[Opening LISTED ENTRIES section]
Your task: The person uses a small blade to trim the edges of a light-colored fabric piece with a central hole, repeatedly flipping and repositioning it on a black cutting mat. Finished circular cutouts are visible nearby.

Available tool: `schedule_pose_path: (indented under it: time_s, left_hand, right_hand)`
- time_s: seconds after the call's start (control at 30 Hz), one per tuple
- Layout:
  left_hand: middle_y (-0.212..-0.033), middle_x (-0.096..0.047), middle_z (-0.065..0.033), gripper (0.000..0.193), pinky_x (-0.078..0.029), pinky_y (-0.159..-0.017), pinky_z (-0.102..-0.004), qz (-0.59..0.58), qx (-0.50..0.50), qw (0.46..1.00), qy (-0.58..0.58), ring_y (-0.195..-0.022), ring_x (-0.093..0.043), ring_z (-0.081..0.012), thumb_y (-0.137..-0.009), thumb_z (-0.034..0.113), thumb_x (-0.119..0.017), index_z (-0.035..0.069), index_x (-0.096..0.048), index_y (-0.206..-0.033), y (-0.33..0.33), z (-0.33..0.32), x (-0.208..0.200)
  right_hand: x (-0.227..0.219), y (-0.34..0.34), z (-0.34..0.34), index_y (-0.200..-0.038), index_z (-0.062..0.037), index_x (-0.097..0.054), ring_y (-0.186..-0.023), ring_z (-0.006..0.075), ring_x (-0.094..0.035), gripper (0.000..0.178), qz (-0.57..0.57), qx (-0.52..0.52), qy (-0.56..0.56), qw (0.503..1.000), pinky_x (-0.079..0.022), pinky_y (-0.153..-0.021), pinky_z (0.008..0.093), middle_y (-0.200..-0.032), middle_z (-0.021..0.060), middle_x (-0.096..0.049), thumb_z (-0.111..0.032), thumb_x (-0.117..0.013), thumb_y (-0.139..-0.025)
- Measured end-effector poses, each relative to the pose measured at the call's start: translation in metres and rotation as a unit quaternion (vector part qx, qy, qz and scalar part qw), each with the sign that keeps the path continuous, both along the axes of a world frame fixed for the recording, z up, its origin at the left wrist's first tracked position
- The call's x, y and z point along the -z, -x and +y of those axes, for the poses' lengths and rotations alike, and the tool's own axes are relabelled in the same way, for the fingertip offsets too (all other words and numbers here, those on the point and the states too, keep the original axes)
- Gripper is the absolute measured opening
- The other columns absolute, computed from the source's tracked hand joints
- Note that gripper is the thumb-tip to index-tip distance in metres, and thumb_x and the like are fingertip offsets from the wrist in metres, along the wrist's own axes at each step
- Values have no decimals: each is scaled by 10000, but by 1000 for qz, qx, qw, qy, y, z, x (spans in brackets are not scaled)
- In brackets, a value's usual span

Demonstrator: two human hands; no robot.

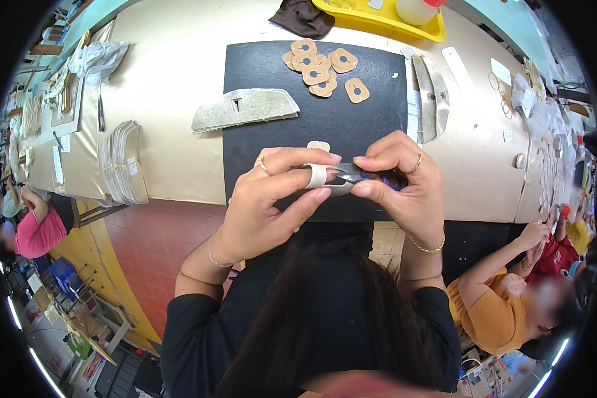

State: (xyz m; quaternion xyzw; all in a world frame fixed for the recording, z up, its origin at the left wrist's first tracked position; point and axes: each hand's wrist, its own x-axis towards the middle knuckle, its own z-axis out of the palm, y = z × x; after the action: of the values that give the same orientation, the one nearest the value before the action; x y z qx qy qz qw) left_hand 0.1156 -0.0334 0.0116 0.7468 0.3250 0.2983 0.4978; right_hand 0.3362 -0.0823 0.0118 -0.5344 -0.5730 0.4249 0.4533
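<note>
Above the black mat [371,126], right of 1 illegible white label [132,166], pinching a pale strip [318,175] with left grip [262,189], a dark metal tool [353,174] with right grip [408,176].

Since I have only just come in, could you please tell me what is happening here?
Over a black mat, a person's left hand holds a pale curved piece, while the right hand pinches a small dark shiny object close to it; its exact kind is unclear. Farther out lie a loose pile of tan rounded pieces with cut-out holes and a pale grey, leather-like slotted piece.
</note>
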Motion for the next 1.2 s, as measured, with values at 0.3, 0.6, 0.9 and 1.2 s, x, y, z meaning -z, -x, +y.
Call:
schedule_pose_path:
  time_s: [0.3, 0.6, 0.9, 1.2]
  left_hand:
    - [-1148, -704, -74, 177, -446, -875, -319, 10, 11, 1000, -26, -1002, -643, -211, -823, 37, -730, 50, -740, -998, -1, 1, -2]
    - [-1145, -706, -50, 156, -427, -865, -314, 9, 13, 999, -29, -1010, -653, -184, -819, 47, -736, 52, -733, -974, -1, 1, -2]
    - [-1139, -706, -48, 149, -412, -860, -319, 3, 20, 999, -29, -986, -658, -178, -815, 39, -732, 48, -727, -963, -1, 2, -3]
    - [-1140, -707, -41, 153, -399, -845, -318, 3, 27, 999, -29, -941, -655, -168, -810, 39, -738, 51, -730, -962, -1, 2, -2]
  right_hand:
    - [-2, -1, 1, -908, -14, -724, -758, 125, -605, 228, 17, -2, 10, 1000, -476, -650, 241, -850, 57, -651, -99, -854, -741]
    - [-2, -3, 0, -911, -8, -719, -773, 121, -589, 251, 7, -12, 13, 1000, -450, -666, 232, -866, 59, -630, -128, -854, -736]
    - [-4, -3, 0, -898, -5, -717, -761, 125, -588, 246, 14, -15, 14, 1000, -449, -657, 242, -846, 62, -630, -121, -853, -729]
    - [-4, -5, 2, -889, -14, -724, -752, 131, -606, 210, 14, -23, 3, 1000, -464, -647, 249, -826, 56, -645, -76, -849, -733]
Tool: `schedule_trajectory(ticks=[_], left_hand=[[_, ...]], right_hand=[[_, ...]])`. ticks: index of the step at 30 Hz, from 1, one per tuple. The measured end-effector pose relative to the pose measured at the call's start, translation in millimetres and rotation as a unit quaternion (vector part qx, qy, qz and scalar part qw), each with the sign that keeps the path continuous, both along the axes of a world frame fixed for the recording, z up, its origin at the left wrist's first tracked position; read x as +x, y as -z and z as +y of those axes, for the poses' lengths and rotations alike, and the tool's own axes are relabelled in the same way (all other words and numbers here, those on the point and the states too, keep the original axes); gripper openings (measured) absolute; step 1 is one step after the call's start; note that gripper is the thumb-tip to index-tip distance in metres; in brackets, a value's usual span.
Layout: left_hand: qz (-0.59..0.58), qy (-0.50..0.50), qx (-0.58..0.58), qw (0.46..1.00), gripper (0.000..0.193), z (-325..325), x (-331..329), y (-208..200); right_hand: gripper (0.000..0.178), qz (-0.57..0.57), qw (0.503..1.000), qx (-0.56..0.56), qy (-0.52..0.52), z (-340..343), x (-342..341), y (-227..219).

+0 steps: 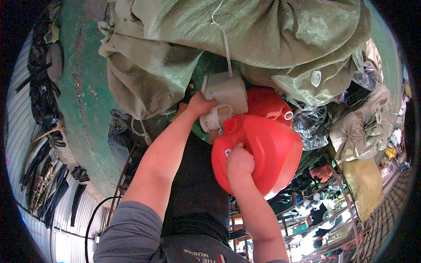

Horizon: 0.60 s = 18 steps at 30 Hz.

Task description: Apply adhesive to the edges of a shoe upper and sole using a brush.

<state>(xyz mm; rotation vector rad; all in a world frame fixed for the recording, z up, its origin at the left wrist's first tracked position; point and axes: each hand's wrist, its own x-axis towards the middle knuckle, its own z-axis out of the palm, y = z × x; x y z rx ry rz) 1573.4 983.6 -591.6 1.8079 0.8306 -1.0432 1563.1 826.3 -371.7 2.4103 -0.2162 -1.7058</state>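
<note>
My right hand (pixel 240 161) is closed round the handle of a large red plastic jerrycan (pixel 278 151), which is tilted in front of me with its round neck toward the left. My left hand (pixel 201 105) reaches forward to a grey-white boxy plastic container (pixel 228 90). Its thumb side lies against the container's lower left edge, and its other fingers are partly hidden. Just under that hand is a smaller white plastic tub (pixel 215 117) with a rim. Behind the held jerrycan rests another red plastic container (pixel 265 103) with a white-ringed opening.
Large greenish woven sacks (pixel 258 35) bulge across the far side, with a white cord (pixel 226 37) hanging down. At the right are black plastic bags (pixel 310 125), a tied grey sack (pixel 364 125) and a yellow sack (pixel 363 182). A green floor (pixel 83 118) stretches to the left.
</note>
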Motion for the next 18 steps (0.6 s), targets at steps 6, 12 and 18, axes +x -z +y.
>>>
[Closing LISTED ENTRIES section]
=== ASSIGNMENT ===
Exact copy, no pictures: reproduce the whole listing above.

=== SOLUTION FOR THIS EXERCISE ===
Your task: The person uses a small blade to trim the edges of a light-colored fabric piece with a central hole, repeatedly flipping and repositioning it on a black cutting mat. Finished circular cutouts are visible nearby.

Available tool: `schedule_pose_path: (indented under it: time_s, left_hand, right_hand)`
- time_s: seconds after the call's start (control at 30 Hz), one per tuple
- Layout:
  left_hand: middle_y (-0.212..-0.033), middle_x (-0.096..0.047), middle_z (-0.065..0.033), gripper (0.000..0.193), pinky_x (-0.078..0.029), pinky_y (-0.159..-0.017), pinky_z (-0.102..-0.004), qz (-0.59..0.58), qx (-0.50..0.50), qw (0.46..1.00), qy (-0.58..0.58), ring_y (-0.195..-0.022), ring_x (-0.093..0.043), ring_z (-0.081..0.012), thumb_y (-0.137..-0.009), thumb_z (-0.034..0.113), thumb_x (-0.119..0.017), index_z (-0.035..0.069), index_x (-0.096..0.048), index_y (-0.206..-0.033), y (-0.33..0.33), z (-0.33..0.32), x (-0.208..0.200)
  right_hand: x (-0.227..0.219), y (-0.34..0.34), z (-0.34..0.34), index_y (-0.200..-0.038), index_z (-0.062..0.037), index_x (-0.097..0.054), ring_y (-0.186..-0.023), ring_z (-0.006..0.075), ring_x (-0.094..0.035), gripper (0.000..0.178), qz (-0.57..0.57), qx (-0.52..0.52), qy (-0.56..0.56), qw (0.503..1.000), pinky_x (-0.079..0.022), pinky_y (-0.153..-0.021), pinky_z (0.008..0.093), middle_y (-0.200..-0.032), middle_z (-0.021..0.060), middle_x (-0.096..0.049), thumb_z (-0.111..0.032), thumb_x (-0.117..0.013), thumb_y (-0.139..-0.025)
- Measured end-effector poses, each relative to the pose measured at the call's start: translation in metres and rotation as a unit quaternion (vector part qx, qy, qz and scalar part qw), each with the sign that keeps the path continuous, both along the axes of a world frame fixed for the recording, z up, its origin at the left wrist's first tracked position
- The call's x, y and z point along the -z, -x and +y of those axes, for the poses' lengths and rotations alike, and the tool's own axes are relabelled in the same way, for the fingertip offsets too (all other words and numbers here, those on the point and the states too, keep the original axes)
- Gripper is the absolute measured opening
- The other columns absolute, computed from the source's tracked hand joints
- Note that gripper is the thumb-tip to index-tip distance in metres, and thumb_x and the like are fingertip offsets from the wrist in metres, along the wrist's own axes at each step
- Values have no decimals: each is scaled by 10000, but by 1000 for qz, qx, qw, qy, y, z, x (spans in brackets are not scaled)
- In brackets, a value's usual span

Demonstrator: two human hands; no robot.


State: (xyz m; quaternion xyzw; all in a world frame fixed for the recording, z up, its origin at the left wrist's first tracked position; point and axes: each hand's wrist, its own x-axis towards the middle knuckle, its own z-axis out of the palm, y = z × x; after the action: of the values that give the same orientation, the one nearest the value before the action; x y z qx qy qz qw) left_hand 0.1156 -0.0334 0.0116 0.7468 0.3250 0.2983 0.4978; right_hand 0.3362 -0.0823 0.0118 -0.5344 -0.5730 0.4249 0.4533
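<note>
Above the black mat [371,126], right of 1 illegible white label [132,166], pinching a pale strip [318,175] with left grip [262,189], a dark metal tool [353,174] with right grip [408,176].

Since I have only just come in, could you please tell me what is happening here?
Over a black mat, a person's left hand holds a pale curved piece, while the right hand pinches a small dark shiny object close to it; its exact kind is unclear. Farther out lie a loose pile of tan rounded pieces with cut-out holes and a pale grey, leather-like slotted piece.
</note>
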Motion for the next 1.2 s, as measured, with values at 0.3, 0.6, 0.9 and 1.2 s, x, y, z meaning -z, -x, +y.
Call:
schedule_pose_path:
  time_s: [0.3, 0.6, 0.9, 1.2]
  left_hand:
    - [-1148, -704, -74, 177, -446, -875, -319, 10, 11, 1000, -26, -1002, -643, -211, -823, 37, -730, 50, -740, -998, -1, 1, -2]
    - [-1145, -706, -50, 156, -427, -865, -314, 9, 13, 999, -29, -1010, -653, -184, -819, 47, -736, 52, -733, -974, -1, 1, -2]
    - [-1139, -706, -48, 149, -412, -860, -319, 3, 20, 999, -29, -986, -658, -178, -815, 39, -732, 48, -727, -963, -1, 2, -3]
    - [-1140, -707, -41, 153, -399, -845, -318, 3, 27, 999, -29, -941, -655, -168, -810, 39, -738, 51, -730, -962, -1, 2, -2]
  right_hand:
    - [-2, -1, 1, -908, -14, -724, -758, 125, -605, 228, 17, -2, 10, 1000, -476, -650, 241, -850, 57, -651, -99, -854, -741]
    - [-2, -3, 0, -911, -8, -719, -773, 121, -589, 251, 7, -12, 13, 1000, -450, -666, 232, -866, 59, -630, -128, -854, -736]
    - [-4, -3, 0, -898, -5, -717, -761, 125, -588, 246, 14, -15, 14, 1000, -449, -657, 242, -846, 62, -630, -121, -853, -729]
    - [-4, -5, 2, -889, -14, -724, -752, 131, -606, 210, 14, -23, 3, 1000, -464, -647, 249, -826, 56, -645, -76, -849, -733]
Tool: `schedule_trajectory(ticks=[_], left_hand=[[_, ...]], right_hand=[[_, ...]])`. ticks: index of the step at 30 Hz, from 1, one per tuple. The measured end-effector pose relative to the pose measured at the call's start, translation in millimetres and rotation as a unit quaternion (vector part qx, qy, qz and scalar part qw), each with the sign that keeps the path continuous, both along the axes of a world frame fixed for the recording, z up, its origin at the left wrist's first tracked position; read x as +x, y as -z and z as +y of those axes, for the poses' lengths and rotations alike, and the tool's own axes are relabelled in the same way (all other words and numbers here, those on the point and the states too, keep the original axes); gripper openings (measured) absolute; step 1 is one step after the call's start; note that gripper is the thumb-tip to index-tip distance in metres; in brackets, a value's usual span.
Layout: left_hand: qz (-0.59..0.58), qy (-0.50..0.50), qx (-0.58..0.58), qw (0.46..1.00), gripper (0.000..0.193), z (-325..325), x (-331..329), y (-208..200); right_hand: gripper (0.000..0.178), qz (-0.57..0.57), qw (0.503..1.000), qx (-0.56..0.56), qy (-0.52..0.52), z (-340..343), x (-342..341), y (-227..219).

+0 steps: 

Horizon: 0.60 s = 18 steps at 30 Hz.

Task description: Apply adhesive to the edges of a shoe upper and sole using a brush.

<state>(xyz mm; rotation vector rad; all in a world frame fixed for the recording, z up, its origin at the left wrist's first tracked position; point and axes: each hand's wrist, its own x-axis towards the middle knuckle, its own z-axis out of the palm, y = z × x; x y z rx ry rz) 1573.4 983.6 -591.6 1.8079 0.8306 -1.0432 1563.1 826.3 -371.7 2.4103 -0.2162 -1.7058</state>
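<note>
My right hand (pixel 240 161) is closed round the handle of a large red plastic jerrycan (pixel 278 151), which is tilted in front of me with its round neck toward the left. My left hand (pixel 201 105) reaches forward to a grey-white boxy plastic container (pixel 228 90). Its thumb side lies against the container's lower left edge, and its other fingers are partly hidden. Just under that hand is a smaller white plastic tub (pixel 215 117) with a rim. Behind the held jerrycan rests another red plastic container (pixel 265 103) with a white-ringed opening.
Large greenish woven sacks (pixel 258 35) bulge across the far side, with a white cord (pixel 226 37) hanging down. At the right are black plastic bags (pixel 310 125), a tied grey sack (pixel 364 125) and a yellow sack (pixel 363 182). A green floor (pixel 83 118) stretches to the left.
</note>
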Motion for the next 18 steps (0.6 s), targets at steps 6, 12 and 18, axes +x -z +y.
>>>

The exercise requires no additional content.